Exercise: The reply should hold every line of the data below, unchanged, and none of the pictures.

Information supplied:
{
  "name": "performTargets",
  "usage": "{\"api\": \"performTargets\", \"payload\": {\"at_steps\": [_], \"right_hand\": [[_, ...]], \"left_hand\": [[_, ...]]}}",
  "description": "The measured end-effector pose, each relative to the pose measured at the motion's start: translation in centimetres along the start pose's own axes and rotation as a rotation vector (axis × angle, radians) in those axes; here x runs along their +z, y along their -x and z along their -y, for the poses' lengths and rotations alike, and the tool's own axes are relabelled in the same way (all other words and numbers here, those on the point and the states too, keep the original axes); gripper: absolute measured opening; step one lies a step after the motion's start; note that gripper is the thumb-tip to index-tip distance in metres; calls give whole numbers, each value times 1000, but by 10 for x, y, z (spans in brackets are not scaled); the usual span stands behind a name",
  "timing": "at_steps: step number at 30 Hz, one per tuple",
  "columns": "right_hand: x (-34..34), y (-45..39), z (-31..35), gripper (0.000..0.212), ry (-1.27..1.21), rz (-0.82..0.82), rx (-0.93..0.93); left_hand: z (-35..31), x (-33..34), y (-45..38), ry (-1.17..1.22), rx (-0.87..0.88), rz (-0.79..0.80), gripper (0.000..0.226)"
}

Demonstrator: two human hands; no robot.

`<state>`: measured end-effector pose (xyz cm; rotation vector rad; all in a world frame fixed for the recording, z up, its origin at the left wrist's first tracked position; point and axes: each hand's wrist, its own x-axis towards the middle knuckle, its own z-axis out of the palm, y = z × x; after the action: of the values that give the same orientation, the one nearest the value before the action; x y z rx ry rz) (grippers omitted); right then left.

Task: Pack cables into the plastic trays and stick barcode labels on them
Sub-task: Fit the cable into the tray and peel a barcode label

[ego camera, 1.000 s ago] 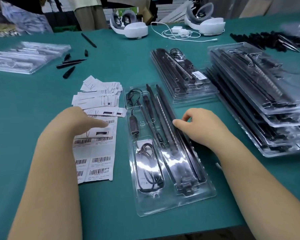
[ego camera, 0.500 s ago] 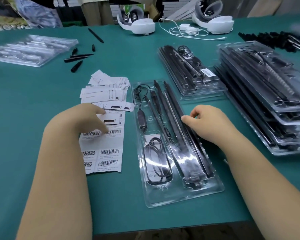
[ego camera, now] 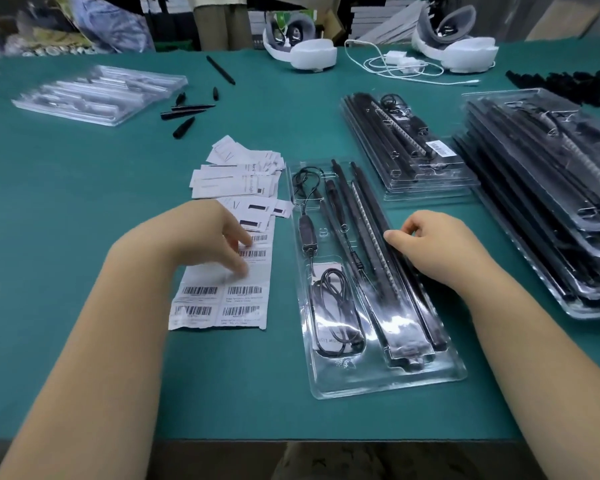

Reply to the task:
{
  "name": "performTargets",
  "usage": "{\"api\": \"performTargets\", \"payload\": {\"at_steps\": [_], \"right_hand\": [[_, ...]], \"left_hand\": [[_, ...]]}}",
  "description": "The measured end-effector pose, each relative to the pose measured at the motion's start: translation in centimetres along the start pose's own axes and rotation as a rotation vector (axis × angle, radians) in those axes; here x runs along their +z, y along their -x and z along their -y, for the poses' lengths and rotations alike, and the tool's own axes are relabelled in the same way (all other words and numbers here, those on the point and the states too, keep the original axes); gripper: absolute measured opening; step one lies a step after the motion's start; note that gripper is the thumb-tip to index-tip distance in metres; calls give whole numbers, each value times 1000, but by 10 for x, y, z (spans in brackets are not scaled); the usual span stands behind a name",
  "timing": "at_steps: step number at 30 Hz, one per tuple",
  "columns": "right_hand: x (-34..34), y (-45..39), z (-31..35), gripper (0.000..0.212), ry (-1.27..1.21), rz (-0.82..0.82), rx (-0.93..0.93); left_hand: z (-35..31), x (-33..34), y (-45..38), ry (-1.17..1.22), rx (-0.87..0.88), rz (-0.79..0.80), gripper (0.000..0.226)"
}

Demonstrator: two human hands; no robot.

`<state>`: measured end-effector pose (xyz cm; rotation vector rad; all in a world frame fixed for the recording, z up, its origin at the left wrist's first tracked position; point and axes: each hand's wrist, its own x-axis towards the middle knuckle, its own z-axis out of the palm, y = z × x; after the action: of the values that give the same orientation, the one nearest the value before the action; x y z rx ry rz) (grippers omitted); right then left.

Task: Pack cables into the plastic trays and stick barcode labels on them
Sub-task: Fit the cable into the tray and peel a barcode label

[ego camera, 1.000 s ago] 
[ego camera, 0.500 s ago] 
[ego camera, now] 

This exercise requires no further answer.